Tony winced. How had he pissed her off this time? “What now?” he moaned.

Tati pointed. “Does this one have a slightly different hue, or am I dreaming?”

Now Tony wasn’t even sure of his real name. He squinted at the offending suitcase. “I don’t know. Yes? Maybe? Or we’re in a group hallucination.”

“No.” Tati gave her moustache another thoughtful scratch. “I think all of them are similar.”

“Sure,” sighed Tony. “Whatever floats your boat.”

He just wanted to get away from the crater. The police and emergency services were beginning to arrive. Names would be taken and questions would be asked. He didn’t have the mental wherewithal to cope with that.

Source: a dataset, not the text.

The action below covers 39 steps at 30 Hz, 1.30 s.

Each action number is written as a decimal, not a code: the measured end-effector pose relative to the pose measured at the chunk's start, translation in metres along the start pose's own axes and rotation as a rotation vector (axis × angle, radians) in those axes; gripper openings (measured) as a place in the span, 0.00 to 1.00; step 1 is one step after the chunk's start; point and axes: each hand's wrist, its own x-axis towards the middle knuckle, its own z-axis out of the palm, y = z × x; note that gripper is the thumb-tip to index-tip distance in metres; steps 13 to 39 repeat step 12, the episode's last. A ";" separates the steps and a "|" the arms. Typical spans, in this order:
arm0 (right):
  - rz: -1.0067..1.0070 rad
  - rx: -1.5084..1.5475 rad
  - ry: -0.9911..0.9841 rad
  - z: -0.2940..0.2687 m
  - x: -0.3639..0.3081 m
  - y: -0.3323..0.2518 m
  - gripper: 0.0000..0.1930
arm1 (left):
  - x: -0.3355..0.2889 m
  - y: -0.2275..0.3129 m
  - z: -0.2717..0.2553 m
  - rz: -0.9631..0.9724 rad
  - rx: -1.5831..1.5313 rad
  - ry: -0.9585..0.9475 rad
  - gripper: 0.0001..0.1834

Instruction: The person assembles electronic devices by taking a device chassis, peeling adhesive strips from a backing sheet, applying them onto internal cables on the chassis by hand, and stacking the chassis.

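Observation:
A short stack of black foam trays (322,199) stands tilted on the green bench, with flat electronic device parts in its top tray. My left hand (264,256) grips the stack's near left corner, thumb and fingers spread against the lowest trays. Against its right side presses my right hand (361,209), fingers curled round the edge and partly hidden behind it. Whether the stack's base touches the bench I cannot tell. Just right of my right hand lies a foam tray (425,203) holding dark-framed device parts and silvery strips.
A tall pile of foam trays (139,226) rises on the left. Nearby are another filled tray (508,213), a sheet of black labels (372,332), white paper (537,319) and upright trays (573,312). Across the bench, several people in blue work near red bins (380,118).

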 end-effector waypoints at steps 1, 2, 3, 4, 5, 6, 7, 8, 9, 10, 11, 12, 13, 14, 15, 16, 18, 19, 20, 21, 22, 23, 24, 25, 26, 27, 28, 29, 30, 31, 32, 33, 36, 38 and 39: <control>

“Erm, Tati, we should get the hell out of here, don’t you think?”

Tony tugged at Tati’s elbow. She yanked it away, more than a little irritated.

“Hey! What gives you the right to paw at me, you old pervert?”

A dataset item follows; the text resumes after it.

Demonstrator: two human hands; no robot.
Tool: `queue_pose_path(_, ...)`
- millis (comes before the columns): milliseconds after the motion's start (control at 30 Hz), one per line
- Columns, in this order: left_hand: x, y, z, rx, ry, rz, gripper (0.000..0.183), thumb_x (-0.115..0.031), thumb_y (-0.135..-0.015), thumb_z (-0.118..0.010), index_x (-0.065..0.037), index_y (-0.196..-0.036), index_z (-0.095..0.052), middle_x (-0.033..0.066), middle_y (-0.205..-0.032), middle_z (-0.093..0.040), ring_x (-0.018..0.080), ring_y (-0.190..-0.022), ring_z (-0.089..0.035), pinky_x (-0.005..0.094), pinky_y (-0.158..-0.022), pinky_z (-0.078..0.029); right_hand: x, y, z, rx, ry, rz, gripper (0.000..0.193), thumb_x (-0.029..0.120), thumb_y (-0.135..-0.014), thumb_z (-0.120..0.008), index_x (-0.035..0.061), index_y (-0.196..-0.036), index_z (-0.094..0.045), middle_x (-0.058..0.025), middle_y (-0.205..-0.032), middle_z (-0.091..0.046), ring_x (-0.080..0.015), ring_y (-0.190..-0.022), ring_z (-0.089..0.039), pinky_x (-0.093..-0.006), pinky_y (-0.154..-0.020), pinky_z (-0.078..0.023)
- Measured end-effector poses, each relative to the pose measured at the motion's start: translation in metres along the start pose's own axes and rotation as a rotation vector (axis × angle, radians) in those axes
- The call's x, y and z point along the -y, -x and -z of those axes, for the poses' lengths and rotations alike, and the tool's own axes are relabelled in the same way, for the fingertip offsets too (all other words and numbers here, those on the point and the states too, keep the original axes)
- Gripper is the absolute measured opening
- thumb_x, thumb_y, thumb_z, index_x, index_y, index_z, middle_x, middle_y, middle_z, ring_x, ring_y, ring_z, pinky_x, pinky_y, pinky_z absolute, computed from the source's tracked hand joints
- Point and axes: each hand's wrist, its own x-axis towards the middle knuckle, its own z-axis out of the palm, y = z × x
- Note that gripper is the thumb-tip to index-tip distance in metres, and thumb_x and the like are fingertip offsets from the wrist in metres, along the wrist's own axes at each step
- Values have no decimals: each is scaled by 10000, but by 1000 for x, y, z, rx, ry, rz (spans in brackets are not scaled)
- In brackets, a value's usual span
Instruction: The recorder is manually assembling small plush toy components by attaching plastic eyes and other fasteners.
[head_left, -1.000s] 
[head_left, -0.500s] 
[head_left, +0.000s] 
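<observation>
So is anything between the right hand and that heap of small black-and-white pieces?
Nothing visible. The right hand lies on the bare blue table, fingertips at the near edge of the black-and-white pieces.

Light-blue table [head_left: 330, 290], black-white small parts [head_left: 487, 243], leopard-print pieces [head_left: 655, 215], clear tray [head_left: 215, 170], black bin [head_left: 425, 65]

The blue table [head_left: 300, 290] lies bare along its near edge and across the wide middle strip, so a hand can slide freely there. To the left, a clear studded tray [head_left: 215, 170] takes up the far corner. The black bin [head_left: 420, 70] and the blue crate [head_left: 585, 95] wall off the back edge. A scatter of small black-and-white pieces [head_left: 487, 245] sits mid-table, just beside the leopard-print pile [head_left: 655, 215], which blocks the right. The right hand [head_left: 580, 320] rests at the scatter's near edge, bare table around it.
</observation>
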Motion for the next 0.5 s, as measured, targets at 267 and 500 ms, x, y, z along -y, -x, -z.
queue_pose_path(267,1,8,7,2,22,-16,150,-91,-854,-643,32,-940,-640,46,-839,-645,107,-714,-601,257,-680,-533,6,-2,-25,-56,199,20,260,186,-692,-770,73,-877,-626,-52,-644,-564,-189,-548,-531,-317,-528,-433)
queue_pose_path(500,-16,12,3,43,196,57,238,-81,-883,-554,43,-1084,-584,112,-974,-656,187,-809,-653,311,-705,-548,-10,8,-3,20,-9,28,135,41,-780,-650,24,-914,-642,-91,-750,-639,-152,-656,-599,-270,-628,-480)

Tony eyed her in a mixture of apology and wild-eyed fear.

“You can hold my hand, okay?” she said, her frown softening to a look of concern. “Let’s get out of here!”

Tony grabbed her whole arm again. “Let’s!”

Tati poked at Tony’s ribs with a huge, colourful umbrella. Tony winced, reeling in surprise. Where the hell had she suddenly pulled that from? It wasn’t anywhere a moment ago!

“Is that a…” Tony blinked dramatically. “Is that a fucking umbrella? You do realise it’s not about to rain, don’t you?”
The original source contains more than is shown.